Pickens Seeks Water District To Gain Eminent Domain Power

11/14/02

By David Bowser

Livestock Weekly
Copyright 2002

MIAMI, Texas — Vernon Cook is facing a dilemma. As a resident of the semi-arid Texas Panhandle, he opposes shipping water from rural Roberts County to metropolitan areas down-state. As Roberts County judge, he must follow the laws of the State of Texas.

Judge Vernon Cook set 1 p.m. Tuesday, Nov. 12, in the district courtroom of the Roberts County courthouse as the time and place for a public hearing on a petition to create the Roberts County Fresh Water Supply District No. 1.

Although petitioned by Roberts County landowners Minna Susie Reynolds, Katy L. Wilde and Rebecca Taylor Epps, the move is seen as a step by landowners with Mesa Water Inc. to pump water from beneath their Roberts County ranches and sell it to thirsty cities in other parts of Texas.

"When they filed that petition," Cook says, "I was obligated to set a hearing date for the petition."

Steve Stevens with Mesa Water says that such a water district would give the landowners involved with Mesa the power of eminent domain across the state and the ability to finance the project with tax-exempt bonds.

Cook says they would also have the power to levy taxes.

"It gives them the power of taxation within that district," he says.

One of the things that worries Cook, however, is the impact that the power of eminent domain might have on county residents outside the proposed district.
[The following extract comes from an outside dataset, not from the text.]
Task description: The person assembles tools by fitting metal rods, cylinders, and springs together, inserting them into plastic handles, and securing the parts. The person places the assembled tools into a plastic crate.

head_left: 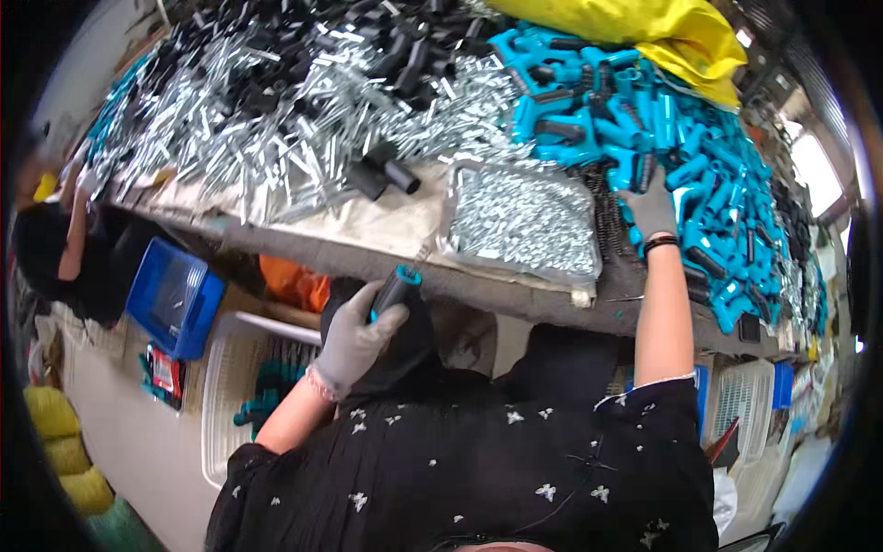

That power would allow the district to cross private land whether the landowner wants them to or not. By law, however, the landowner has to be fairly compensated.

"It would give them the power of eminent domain throughout the state as long as it's connected with the business of the water district," Cook says of the proposed district.

He says he's always wondered how Mesa was going to get the power of eminent domain.

When T. Boone Pickens, the Roberts County landowner and Dallas businessman who formed Mesa Water Inc., announced the formation of the corporation more than two years ago, one of the first problems he faced was how to transport the water. A pipeline was the most effective means, but major aqueducts are usually constructed by government entities that have the power to condemn rights-of-way, something Mesa did not have at the time.

Cook says he always figured the end user, a municipality or similar political entity, would provide the power of eminent domain to extend a pipeline from the Panhandle to the city buying the water.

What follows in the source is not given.